O secretário de Saúde Beto Preto disse que Curitiba “está fazendo remanejamento próprio das doses e não está cumprindo fielmente o Programa Nacional de Imunização (PNI)”, depois que a prefeitura informou, nesta quarta-feira (5), que não vai vacinar grávidas e puérperas por falta de vacinas.

A Secretaria de Estado da Saúde (Sesa) divulgou nota ressaltando que as informações da prefeitura de Curitiba “não procedem”.

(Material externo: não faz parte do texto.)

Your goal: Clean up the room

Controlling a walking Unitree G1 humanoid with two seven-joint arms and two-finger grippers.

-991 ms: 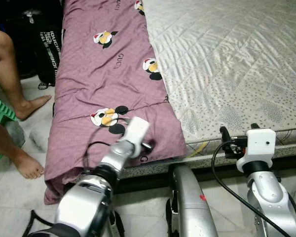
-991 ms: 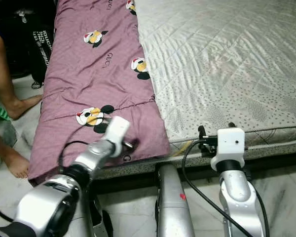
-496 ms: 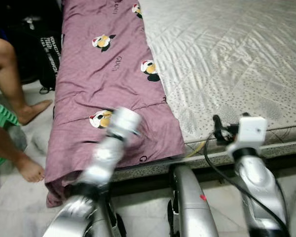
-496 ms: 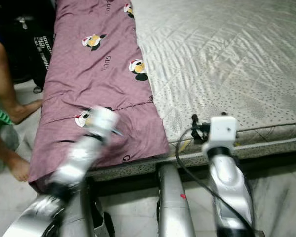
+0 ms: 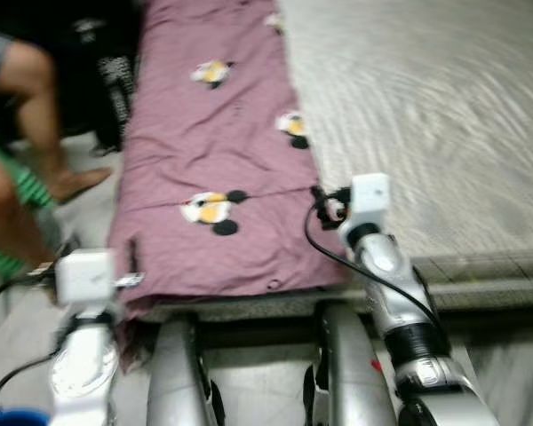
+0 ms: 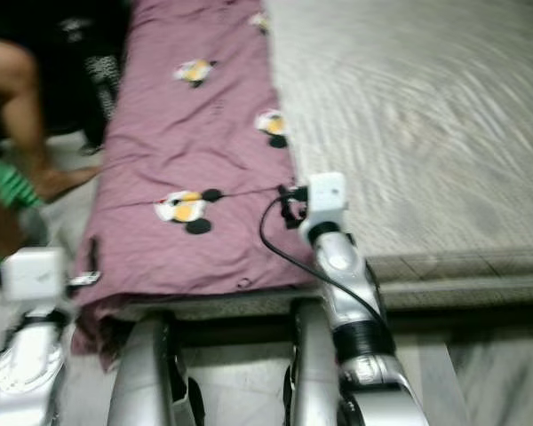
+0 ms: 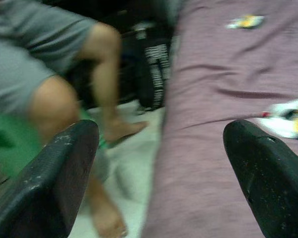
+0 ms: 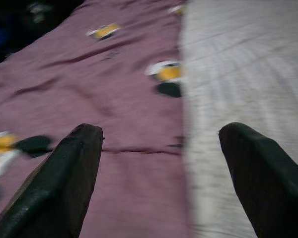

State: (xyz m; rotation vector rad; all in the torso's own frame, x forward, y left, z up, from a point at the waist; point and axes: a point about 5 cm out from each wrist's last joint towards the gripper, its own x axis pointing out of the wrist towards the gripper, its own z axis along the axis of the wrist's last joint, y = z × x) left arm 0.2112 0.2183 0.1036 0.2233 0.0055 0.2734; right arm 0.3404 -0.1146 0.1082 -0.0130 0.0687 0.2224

Já Prefeitura de Curitiba também divulgou nota dizendo que esperava receber, além das doses da Pfizer, mais 32 mil da Astrazeneca, previstas pelo Ministério da Saúde. A administração municipal da Capital do Paraná alega que “foi surpreendida pelo anúncio do governo estadual, de que usaria 32 mil doses de Astrazeneca para antecipar a imunização de professores de todo o Estado, desrespeitando a ordem prevista no PNI”.

Segundo o governo do Estado, Curitiba recebeu 32.760 doses da Pfizer, para o novo grupo, mas vai usar parte das doses para finalizar a imunização de profissionais da saúde e a decisão gerou polêmica.